**How to complete this task**
The response must consist of the lines below from the one with "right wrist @" through the one with "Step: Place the", exactly as they appear and with both ends kept.

**Dataset excerpts**
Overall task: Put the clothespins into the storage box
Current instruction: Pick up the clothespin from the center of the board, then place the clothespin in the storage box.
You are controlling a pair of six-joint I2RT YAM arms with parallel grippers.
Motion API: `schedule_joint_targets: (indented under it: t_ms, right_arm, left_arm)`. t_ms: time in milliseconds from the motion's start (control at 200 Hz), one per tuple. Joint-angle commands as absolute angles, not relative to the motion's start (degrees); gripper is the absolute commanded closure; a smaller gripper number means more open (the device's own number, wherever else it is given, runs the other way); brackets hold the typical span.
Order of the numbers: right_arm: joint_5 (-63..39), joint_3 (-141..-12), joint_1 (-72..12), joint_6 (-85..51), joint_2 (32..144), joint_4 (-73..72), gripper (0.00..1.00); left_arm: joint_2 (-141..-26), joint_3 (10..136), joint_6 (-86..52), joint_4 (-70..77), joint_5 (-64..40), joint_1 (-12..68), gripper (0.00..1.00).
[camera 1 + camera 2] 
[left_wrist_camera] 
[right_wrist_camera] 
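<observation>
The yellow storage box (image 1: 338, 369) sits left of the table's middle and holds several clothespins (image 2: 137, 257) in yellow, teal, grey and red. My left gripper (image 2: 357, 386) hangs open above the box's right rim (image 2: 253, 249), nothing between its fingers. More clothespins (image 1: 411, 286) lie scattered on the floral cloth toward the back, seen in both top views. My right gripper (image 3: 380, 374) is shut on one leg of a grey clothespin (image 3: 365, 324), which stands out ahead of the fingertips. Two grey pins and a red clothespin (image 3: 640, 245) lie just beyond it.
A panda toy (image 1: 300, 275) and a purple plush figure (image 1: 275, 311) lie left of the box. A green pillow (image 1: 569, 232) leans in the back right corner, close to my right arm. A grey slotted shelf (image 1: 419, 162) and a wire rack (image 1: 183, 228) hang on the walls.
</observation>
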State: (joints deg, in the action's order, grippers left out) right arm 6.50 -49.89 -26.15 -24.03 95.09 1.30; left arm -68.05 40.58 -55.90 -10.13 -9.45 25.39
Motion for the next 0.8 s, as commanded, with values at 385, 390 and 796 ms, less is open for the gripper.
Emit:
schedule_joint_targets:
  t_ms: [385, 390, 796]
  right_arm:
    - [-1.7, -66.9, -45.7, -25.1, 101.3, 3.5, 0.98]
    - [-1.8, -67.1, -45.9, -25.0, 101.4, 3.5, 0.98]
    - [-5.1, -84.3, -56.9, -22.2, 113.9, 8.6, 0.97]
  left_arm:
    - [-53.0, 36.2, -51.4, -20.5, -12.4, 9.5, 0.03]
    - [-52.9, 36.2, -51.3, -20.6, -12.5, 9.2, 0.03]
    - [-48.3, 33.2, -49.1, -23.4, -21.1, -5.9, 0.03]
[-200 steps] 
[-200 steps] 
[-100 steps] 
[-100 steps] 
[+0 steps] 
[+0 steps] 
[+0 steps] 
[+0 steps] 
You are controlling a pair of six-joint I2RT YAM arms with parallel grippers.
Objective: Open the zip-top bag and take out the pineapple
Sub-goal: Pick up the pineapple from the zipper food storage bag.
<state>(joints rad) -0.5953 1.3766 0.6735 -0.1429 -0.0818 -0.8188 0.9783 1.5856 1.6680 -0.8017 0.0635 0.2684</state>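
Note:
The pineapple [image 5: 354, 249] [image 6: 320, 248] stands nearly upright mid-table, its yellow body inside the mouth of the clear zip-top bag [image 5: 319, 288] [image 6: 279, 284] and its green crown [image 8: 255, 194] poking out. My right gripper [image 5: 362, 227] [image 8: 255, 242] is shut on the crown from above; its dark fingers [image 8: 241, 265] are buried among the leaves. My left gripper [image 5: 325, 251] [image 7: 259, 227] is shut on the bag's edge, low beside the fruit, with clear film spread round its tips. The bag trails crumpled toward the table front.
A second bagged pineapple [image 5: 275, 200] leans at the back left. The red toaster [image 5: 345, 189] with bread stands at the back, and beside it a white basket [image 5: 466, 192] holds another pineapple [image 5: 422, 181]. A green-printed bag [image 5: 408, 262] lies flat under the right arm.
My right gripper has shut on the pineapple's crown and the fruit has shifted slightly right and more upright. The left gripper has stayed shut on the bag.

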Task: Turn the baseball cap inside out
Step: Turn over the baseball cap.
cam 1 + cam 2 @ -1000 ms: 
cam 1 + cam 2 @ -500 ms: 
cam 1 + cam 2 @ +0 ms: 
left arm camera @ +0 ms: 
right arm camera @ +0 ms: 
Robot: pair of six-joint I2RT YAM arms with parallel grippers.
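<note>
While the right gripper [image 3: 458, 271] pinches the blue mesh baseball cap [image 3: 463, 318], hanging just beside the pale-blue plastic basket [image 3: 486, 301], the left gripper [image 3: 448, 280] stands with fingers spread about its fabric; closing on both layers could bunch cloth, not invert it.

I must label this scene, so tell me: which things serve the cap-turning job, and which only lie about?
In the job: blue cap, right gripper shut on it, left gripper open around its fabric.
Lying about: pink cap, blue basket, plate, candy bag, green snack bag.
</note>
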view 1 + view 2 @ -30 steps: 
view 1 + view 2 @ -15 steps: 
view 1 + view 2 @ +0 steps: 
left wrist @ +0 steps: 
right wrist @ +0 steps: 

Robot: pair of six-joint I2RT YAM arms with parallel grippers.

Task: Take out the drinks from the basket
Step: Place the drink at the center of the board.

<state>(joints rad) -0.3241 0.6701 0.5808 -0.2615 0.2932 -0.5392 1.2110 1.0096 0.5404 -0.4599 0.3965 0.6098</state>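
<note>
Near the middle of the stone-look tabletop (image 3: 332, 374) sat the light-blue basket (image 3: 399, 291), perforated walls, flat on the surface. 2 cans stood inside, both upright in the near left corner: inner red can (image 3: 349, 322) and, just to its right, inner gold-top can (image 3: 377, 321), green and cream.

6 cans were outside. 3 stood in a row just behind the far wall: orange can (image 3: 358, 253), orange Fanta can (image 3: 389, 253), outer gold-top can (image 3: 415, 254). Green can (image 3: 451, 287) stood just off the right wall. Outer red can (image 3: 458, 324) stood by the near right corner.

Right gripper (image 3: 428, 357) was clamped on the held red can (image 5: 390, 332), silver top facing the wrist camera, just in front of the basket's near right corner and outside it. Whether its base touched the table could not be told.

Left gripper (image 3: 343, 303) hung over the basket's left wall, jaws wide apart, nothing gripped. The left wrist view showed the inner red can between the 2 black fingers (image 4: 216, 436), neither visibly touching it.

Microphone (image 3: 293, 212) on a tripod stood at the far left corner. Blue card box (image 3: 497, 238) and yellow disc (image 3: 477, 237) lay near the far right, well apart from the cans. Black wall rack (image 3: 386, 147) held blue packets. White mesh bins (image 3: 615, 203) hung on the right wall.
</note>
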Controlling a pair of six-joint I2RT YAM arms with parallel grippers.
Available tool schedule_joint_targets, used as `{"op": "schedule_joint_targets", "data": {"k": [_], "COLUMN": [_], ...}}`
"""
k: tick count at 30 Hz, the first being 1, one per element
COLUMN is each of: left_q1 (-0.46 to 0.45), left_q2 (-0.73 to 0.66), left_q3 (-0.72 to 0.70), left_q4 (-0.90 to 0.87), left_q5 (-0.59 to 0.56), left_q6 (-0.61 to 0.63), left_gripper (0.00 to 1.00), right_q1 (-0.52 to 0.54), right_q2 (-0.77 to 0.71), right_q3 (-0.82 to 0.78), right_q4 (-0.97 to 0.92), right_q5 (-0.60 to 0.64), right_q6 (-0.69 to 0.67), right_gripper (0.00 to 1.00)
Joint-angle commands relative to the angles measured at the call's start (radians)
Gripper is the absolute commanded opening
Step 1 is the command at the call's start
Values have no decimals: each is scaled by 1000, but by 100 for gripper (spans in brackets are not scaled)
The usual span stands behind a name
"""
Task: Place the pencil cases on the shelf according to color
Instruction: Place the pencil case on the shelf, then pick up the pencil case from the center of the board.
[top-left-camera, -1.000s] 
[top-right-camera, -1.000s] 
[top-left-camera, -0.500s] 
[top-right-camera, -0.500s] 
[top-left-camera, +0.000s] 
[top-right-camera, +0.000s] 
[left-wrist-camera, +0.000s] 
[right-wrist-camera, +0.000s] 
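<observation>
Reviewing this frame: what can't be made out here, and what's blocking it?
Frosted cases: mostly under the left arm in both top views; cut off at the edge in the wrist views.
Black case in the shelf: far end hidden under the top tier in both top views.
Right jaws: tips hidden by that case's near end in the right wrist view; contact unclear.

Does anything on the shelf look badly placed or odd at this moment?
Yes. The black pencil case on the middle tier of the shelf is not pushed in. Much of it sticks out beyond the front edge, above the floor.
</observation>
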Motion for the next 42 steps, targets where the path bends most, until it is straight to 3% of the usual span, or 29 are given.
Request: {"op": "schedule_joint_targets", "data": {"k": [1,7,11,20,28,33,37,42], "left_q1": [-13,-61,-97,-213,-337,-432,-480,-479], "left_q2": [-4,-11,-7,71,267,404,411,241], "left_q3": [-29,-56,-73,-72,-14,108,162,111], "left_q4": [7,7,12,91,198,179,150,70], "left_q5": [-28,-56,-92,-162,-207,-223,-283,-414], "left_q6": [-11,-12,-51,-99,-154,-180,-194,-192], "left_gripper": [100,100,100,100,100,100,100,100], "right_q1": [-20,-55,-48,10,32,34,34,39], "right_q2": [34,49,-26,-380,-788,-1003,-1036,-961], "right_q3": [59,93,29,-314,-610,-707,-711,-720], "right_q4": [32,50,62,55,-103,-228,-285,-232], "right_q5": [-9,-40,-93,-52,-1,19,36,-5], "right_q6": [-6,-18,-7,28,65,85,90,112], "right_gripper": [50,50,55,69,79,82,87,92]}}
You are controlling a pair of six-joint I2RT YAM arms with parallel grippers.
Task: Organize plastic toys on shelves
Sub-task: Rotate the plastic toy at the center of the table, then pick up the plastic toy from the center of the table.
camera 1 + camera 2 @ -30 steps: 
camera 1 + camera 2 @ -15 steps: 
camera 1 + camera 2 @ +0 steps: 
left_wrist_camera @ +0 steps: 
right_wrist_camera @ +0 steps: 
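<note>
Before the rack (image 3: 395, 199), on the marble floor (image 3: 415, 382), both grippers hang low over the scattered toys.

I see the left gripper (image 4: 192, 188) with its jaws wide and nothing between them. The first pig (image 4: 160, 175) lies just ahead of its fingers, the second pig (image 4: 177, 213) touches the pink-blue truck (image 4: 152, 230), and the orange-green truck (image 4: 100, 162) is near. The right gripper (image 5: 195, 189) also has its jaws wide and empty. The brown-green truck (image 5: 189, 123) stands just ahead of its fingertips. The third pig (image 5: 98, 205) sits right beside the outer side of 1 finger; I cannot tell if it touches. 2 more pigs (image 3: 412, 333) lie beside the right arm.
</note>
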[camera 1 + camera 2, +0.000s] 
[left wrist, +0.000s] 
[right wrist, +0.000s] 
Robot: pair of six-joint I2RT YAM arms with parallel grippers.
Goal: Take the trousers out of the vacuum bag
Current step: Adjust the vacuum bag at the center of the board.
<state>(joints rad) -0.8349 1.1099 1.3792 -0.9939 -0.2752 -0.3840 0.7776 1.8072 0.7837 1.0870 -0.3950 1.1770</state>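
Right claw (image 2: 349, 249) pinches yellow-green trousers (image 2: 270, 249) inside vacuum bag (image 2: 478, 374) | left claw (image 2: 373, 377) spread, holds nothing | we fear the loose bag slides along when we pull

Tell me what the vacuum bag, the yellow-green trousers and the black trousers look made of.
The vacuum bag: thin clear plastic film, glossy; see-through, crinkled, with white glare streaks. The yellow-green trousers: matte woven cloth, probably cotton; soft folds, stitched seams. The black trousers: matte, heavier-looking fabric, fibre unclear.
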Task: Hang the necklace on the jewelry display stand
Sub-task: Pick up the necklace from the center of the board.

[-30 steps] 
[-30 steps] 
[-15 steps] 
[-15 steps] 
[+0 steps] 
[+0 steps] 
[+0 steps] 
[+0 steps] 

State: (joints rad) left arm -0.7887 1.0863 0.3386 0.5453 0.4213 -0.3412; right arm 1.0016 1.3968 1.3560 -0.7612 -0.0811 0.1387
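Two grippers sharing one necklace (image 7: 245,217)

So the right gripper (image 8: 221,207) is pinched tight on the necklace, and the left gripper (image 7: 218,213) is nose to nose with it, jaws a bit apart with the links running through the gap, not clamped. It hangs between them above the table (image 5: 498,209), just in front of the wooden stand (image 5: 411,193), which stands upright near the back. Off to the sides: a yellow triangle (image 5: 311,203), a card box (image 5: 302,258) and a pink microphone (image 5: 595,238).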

**Exercise output**
right wrist @ +0 steps: 

Robot: pair of six-joint I2RT YAM arms with parallel grippers.

Task: Take out the drinks from the basket
Step: Place the drink at the center of the board.

Nothing more remains for this exercise.